ClaymooreClaymoore Member Posts: 1,637
Yeah, I screwed up but at least I will admit it. For over a year I have been telling the staff at work that you can't hurt our network because we are running QOS. Every time they want to blame the network for a problem or express concerns about bandwidth or lag and how it would affect our VOIP system I would say 'no worries' - we are running QOS.

Today I found out we weren't...

About a year ago (1 month after I passed my CCNA and 3 total months since I inherited the network) I got tired of the port shortage and cabling mess that came from plugging phones and PCs into different ports on our 5 Cisco 4507s. I grabbed our test 3550 switch and went to work testing the commands necessary to allow our phones and PCs to be connected on the same ports. That wasn't very hard, but I was having trouble deciding on how to best implement QOS. Everything I was reading was pushing me to use 'Auto QOS VOIP', so I ran that idea past the consultants who were supporting our phone system. They supported using auto qos, and when I wrote up the template for the interface commands they approved the whole plan. I make all the interface changes, we eliminated about 400 patch cords, and everything was fine for a year.

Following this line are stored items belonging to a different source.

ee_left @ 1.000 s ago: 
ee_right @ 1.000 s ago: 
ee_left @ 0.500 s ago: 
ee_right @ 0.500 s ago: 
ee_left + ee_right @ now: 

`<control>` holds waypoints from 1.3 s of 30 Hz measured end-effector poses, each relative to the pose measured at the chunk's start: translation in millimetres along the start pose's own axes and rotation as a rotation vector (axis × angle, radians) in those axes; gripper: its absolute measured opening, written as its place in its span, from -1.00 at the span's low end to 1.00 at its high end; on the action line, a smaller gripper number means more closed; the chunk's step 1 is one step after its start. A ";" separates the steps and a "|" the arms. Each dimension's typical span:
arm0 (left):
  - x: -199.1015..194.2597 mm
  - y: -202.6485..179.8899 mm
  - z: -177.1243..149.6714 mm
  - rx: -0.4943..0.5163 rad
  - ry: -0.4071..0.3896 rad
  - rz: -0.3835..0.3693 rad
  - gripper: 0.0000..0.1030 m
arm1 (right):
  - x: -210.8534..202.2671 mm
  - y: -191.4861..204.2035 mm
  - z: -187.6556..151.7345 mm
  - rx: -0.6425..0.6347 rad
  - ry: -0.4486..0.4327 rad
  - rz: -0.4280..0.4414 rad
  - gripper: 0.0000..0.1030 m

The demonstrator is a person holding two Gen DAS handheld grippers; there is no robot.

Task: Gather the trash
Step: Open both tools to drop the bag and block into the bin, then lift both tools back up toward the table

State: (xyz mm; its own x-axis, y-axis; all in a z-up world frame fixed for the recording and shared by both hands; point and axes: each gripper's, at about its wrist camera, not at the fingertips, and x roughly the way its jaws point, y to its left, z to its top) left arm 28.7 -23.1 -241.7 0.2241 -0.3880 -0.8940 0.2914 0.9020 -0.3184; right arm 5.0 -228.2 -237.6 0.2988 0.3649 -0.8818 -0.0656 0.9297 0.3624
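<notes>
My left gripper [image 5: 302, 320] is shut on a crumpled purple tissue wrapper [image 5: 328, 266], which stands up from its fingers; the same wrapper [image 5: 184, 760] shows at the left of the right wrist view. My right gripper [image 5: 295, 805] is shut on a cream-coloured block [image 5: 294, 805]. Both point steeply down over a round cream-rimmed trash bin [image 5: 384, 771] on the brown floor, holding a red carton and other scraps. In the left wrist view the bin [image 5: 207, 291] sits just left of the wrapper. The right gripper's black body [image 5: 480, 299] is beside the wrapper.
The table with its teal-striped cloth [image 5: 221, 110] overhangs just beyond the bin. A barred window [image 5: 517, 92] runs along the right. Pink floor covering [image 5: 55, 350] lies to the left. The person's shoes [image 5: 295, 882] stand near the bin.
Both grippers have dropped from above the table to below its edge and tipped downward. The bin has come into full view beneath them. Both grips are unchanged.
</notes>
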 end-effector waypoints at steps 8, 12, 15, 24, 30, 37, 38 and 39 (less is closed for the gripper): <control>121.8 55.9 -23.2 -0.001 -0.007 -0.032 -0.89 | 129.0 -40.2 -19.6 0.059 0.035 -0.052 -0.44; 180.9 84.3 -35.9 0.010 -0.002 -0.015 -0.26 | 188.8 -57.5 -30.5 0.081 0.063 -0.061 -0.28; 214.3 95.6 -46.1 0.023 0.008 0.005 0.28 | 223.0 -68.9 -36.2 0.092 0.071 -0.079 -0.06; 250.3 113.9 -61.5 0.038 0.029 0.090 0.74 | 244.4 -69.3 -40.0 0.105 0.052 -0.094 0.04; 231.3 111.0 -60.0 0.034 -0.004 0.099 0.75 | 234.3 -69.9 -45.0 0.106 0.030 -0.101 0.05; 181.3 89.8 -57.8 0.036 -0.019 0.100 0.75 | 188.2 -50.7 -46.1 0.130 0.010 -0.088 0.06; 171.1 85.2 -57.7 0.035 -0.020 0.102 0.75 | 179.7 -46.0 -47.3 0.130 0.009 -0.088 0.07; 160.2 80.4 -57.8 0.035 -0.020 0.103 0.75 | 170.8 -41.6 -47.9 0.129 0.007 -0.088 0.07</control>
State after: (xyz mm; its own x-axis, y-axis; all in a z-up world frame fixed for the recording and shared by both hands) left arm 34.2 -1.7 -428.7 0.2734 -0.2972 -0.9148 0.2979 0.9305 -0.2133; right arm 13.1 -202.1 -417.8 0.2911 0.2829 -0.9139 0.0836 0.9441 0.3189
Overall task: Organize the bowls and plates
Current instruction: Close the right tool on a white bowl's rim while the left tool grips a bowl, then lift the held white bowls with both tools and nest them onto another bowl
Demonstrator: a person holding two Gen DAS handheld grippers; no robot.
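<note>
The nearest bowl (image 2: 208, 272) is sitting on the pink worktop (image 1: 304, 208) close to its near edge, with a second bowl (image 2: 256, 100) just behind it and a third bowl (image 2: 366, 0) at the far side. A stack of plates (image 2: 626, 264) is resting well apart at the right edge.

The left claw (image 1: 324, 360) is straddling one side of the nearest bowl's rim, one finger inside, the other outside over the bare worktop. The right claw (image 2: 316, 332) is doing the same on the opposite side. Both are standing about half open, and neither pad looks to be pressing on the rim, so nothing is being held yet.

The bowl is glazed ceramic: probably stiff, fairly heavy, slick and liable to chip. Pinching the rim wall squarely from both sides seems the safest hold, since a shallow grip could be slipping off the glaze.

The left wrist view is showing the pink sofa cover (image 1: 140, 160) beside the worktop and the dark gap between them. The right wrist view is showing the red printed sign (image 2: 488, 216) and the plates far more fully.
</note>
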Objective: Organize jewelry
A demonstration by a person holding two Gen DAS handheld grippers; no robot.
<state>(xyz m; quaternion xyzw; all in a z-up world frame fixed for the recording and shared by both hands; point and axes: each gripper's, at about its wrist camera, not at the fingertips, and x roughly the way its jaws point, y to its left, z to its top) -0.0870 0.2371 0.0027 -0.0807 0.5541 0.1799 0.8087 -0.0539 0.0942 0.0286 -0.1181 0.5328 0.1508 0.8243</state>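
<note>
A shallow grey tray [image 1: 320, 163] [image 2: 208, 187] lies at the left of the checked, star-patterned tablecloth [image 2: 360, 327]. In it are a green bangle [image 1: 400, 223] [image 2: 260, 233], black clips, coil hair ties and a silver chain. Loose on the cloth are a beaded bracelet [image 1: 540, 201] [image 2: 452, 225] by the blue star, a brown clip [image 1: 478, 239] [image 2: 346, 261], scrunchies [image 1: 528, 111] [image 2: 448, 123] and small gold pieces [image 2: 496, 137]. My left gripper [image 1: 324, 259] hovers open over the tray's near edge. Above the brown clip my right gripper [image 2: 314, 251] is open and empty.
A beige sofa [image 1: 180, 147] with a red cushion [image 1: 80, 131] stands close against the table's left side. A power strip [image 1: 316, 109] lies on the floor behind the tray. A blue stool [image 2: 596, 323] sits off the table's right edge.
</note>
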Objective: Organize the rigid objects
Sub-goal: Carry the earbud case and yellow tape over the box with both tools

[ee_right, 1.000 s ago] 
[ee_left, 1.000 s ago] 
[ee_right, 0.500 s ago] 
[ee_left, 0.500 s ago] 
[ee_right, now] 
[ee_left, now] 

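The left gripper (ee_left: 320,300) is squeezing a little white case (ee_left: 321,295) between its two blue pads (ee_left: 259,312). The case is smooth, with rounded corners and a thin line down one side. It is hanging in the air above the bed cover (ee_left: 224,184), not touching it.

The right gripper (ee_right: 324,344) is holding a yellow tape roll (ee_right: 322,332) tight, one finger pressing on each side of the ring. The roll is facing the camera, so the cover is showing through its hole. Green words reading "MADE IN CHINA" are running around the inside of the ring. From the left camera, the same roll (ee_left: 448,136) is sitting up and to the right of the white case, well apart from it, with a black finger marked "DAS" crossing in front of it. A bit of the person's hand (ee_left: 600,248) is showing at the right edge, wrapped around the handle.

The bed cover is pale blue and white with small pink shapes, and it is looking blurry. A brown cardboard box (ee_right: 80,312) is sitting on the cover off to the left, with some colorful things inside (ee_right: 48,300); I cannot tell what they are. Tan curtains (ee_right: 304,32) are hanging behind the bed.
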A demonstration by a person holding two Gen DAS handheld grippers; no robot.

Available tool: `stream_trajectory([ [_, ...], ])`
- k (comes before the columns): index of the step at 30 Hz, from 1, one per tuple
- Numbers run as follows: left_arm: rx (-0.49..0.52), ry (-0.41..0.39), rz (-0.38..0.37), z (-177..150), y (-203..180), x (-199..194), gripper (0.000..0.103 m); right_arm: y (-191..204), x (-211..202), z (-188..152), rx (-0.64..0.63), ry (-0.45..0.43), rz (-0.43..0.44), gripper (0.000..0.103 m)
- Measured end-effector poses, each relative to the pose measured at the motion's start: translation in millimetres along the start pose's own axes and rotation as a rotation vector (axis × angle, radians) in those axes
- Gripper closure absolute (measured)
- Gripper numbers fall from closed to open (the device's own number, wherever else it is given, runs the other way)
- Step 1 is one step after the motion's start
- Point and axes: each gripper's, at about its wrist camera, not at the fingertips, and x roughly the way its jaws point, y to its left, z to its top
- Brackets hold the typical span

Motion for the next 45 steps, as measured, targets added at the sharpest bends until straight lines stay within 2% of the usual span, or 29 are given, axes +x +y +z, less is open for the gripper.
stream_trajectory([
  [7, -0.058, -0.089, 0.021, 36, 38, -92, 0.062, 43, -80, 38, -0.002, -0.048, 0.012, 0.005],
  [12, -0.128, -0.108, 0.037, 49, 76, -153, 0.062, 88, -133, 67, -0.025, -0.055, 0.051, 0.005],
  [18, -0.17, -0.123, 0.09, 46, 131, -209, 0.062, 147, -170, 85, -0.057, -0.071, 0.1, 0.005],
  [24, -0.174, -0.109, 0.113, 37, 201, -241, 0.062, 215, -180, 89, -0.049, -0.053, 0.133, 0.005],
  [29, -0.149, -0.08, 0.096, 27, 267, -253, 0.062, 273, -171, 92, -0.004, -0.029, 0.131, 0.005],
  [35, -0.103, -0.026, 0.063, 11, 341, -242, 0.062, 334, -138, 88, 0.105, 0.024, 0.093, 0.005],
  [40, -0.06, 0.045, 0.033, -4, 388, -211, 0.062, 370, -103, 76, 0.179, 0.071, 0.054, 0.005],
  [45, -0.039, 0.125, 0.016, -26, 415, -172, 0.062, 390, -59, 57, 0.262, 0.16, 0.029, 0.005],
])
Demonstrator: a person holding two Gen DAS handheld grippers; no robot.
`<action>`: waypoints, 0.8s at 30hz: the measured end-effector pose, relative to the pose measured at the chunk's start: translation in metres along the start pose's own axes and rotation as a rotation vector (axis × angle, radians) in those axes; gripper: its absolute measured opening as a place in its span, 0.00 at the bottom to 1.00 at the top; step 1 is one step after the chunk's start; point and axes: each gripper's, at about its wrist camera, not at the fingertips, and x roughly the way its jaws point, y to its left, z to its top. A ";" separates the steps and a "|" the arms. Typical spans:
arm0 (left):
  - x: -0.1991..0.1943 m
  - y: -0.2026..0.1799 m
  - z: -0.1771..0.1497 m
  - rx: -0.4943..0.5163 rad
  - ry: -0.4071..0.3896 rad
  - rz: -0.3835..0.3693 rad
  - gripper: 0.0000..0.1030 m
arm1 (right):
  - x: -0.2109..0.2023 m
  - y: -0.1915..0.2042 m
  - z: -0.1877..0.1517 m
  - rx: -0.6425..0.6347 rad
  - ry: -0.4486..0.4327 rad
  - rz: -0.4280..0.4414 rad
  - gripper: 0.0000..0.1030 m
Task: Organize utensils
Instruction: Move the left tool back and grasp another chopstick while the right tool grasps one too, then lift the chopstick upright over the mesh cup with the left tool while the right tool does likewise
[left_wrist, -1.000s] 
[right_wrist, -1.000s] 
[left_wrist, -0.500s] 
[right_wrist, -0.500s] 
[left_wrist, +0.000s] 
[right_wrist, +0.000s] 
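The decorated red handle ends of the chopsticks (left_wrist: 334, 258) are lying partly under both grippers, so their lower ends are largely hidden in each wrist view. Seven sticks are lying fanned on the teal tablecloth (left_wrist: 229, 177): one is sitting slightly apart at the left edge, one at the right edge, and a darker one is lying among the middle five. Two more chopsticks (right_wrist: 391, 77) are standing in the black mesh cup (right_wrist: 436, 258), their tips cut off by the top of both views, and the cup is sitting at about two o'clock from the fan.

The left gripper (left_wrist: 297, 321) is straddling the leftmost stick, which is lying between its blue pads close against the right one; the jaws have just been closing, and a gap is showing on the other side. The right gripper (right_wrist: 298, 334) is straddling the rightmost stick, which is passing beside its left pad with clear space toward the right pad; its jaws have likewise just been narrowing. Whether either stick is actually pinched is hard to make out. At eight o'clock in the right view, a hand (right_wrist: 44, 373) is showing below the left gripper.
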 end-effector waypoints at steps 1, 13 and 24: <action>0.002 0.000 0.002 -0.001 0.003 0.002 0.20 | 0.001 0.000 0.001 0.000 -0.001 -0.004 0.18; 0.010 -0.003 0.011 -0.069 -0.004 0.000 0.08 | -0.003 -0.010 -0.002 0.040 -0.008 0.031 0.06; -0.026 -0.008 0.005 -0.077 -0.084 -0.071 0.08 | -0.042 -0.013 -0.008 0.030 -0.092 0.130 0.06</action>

Fast-forward to the end of February which is when the first of our oft-delayed dual 100 Mb MetroEthernet connections came online to replace the overpriced OC-3 connection to our DR site where all our 800 numbers terminate. This implementation also includes 2 new multi-layer 4948 switches to replace the 2970 switch and 7204 router at our DR site. The only routers we have left are the 2 3825s (one at each location) handling our voice traffic. 2 weeks later we fired up 2 more 4948s (one of them 10Gb) to support the new IP-based NS3-80 EMC SAN that we are implementing. Included in this new SAN implementation are some NFS mounts we are testing that are connected and backed up over the normal data network (our NDMP license hasn't arrived yet). Pile on a server crash that forced an impromptu migration to a new SQL cluster which resulted in the SQL cluster losing its connection to the Backup vlan, thus causing all of its data (about 3.5 TB) to be backed up over the data vlan. In a very short time we changed how we moved a lot of data - some routed, some not - through our network. However, I didn't expect any problems because we are running QOS. I also thought the big data transfers were occurring after hours when any brief burst of traffic would not affect our call centers.

Except we weren't really running QOS and we started having problems. The sub and pub would lose connectivity and the phones would unregister and re-register. We were getting 'temp fail' messages quite frequently. The phones were marking the frames correctly, but those tags were useless because I didn't use the command 'QOS TRUST DSCP' on all of my trunk and etherchannel ports connecting my switches. The engineer assigned to the TAC case we opened pointed this out. Without that command, all the qos tags set by the phones are stripped when the frame leaves the original switch. I did not know that. I thought that once the tag was set then the qos infomation would stay with the frame the entire time it was in my network. I then ran some wireshark captures to verify that what he said was true - sure enough, no qos tags are in the frames received by my phone.

Enabling qos on all those connections is an important step and I missed it. I don't know if I just skipped that information in the documentation and books I was referencing when I did the design or its not well documented. Either way, I screwed up and our voice guys were taking the heat for it. I enabled qos on those ports and set the IPCC, Unity and CM switch ports to trust the dscp tags set by the servers. Enabling QOS on the 3825s was easy with the SDM - 4 mouse clicks send 56 commands to the routers. More wireshark captures proved that the phones are sending and receiving qos tags - cos 3 for call control and cos 5 for voice traffic.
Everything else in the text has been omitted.